O retorno dos artistas da Marvel para o gênero do super-herói no início da década de 60 coincidiu com o período particularmente intenso da Guerra Fria e a hostilidade entre o EUA, a União Soviética e a China Comunista em um conflito alimentado por embates indiretos e propaganda. Assim como a primeira geração de super-heróis havia se juntado na guerra ideológica contra o Eixo durante a Segunda Guerra, lutando contra caricaturas do inimigo, assim também fez os novos heróis contra representações superficiais dos soviéticos e comunistas. A própria era “Marvel” havia nascido da Corrida Espacial da Guerra Fria: os quatro astronautas que se tornariam o Quarteto Fantástico embarcam em uma viagem no espaço apesar dos perigos da irradiação. Como Susan Storm ( A Mulher Invisível) explica para o relutante Bem Grimm ( O Coisa) “nós temos que aproveitar esta chance…ao menos que queiramos que os comunas nos ultrapassem”.

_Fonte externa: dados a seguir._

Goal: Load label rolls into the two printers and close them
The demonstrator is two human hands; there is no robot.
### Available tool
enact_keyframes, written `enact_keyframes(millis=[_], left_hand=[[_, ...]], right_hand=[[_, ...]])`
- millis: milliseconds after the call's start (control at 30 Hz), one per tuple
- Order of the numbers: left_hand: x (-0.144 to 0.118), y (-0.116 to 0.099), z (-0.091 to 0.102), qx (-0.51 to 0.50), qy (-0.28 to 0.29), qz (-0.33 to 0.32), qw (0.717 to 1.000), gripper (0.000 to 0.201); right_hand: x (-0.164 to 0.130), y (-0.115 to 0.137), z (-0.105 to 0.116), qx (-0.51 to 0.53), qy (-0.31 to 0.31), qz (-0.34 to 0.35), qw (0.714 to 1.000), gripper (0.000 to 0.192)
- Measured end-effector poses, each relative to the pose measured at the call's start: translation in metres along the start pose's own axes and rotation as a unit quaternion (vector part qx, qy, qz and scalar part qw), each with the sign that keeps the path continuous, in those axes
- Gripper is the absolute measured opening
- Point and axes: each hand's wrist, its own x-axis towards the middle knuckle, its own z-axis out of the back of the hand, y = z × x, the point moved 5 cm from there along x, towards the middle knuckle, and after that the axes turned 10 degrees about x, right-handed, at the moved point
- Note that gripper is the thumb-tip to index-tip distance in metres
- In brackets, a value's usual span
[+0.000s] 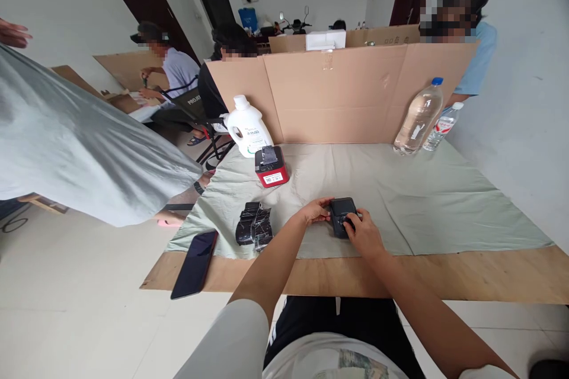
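A small black handheld device (341,211) with a screen lies on the pale green cloth (427,201) near the table's front. My left hand (315,211) grips its left side. My right hand (363,233) rests on its lower right part, fingers on the buttons. Left of my hands lies a crumpled black plastic wrapper (254,224). Behind it stands a red and black boxy device (271,167) with a white label.
A black phone (195,263) lies at the wooden table's left front edge. A white jug (247,128) and two clear bottles (419,117) stand before a cardboard screen (342,92). A person in a grey shirt (80,148) stands close on the left; others sit behind.
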Motion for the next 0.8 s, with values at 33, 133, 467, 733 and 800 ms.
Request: enact_keyframes(millis=[33,133,467,733,800], left_hand=[[0.002,0.0,0.0,0.008,-0.009,0.005,1.0,0.079],[0.005,0.001,-0.001,0.03,-0.037,0.013,0.999,0.08],[0.001,0.003,0.0,-0.014,-0.024,-0.017,0.999,0.087],[-0.005,0.001,-0.001,-0.005,-0.011,-0.036,0.999,0.071],[-0.007,0.0,-0.001,0.003,-0.02,-0.04,0.999,0.069]], right_hand=[[-0.001,0.0,0.0,-0.001,-0.003,0.003,1.0,0.027],[-0.002,-0.001,-0.001,-0.003,-0.012,0.014,1.0,0.028],[-0.01,0.0,-0.003,-0.017,-0.017,0.018,1.0,0.043],[0.006,-0.009,-0.002,0.017,0.034,-0.005,0.999,0.064],[0.015,-0.013,0.0,0.032,0.049,-0.017,0.998,0.064]])
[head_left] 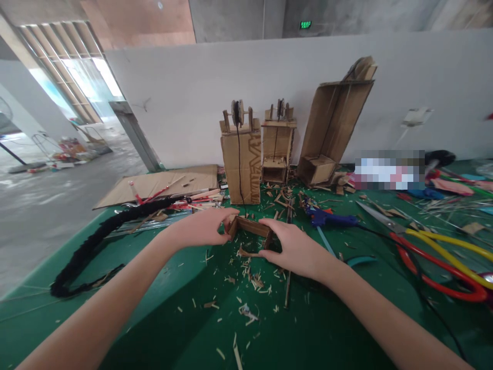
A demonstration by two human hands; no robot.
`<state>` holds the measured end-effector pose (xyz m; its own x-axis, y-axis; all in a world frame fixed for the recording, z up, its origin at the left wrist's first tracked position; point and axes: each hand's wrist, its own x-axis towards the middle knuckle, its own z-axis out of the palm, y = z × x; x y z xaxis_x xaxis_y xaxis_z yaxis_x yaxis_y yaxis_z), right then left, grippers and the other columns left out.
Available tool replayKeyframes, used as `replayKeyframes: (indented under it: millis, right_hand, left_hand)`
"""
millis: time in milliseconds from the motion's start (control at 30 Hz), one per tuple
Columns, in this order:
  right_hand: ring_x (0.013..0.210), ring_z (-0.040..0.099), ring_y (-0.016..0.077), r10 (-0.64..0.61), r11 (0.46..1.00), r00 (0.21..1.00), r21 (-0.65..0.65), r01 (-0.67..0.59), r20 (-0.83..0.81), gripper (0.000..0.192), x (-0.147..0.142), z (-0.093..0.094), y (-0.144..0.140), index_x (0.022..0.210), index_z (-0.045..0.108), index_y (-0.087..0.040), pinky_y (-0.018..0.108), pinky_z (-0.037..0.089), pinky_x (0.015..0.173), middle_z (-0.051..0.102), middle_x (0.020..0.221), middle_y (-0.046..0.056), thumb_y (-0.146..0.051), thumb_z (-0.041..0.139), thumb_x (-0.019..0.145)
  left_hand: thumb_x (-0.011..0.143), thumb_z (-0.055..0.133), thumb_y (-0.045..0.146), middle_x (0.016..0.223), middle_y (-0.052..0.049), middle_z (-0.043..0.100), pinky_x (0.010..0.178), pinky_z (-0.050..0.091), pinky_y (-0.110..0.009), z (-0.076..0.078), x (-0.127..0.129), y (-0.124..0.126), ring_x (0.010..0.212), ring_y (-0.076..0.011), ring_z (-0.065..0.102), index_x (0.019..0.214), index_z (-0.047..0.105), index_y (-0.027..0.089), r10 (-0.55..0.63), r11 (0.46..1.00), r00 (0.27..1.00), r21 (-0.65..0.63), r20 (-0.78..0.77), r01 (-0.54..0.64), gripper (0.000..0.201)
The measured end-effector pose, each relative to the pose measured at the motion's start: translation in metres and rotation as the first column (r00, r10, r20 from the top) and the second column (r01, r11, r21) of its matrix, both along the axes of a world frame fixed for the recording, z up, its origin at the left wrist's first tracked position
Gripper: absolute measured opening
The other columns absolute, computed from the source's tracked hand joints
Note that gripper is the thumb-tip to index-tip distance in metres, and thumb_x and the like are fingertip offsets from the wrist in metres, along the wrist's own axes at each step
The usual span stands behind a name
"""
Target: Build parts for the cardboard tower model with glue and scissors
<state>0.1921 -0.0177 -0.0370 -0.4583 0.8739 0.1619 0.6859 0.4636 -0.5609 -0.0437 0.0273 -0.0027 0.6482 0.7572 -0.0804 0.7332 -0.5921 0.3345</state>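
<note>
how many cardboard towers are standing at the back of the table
3: the left tower with a black string, the shorter middle tower, and the leaning open right tower against the wall. Clutter could hide more.

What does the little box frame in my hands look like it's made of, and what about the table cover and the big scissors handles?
The small box frame, held between the left hand and right hand, looks like brown corrugated cardboard: matte, with raw cut edges. The table cover seems to be a green mat, smooth with a slight sheen. The scissors handles look like glossy red and yellow plastic.
</note>
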Motion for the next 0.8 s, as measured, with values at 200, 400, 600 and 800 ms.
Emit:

Todos os Heróis da Marvel contribuíram para reforçar a propaganda americana da Guerra Fria e a sua visão sobre o “inimigo comunista”, mas nenhum deles foi tão explícito quanto o Homem de Ferro, o mais político dos Super Heróis da Marvel e o mais ardente guerreiro americano durante a Guerra Fria nos gibis. O Homem de Ferro frequentemente se engajava em batalhas que eram claramente (e de modo simplista) ideológicas por natureza : duelos entre o virtuoso ocidente e o traiçoeiro oriente.

Os líderes comunistas retratados em Homem de Ferro frequentemente são grotescos e sádicos, e mesmo os desenhos os retratam dessa forma. São descritos como tiranos, que se valem de trabalho escravo, matam inocentes e fazem a população sofrer.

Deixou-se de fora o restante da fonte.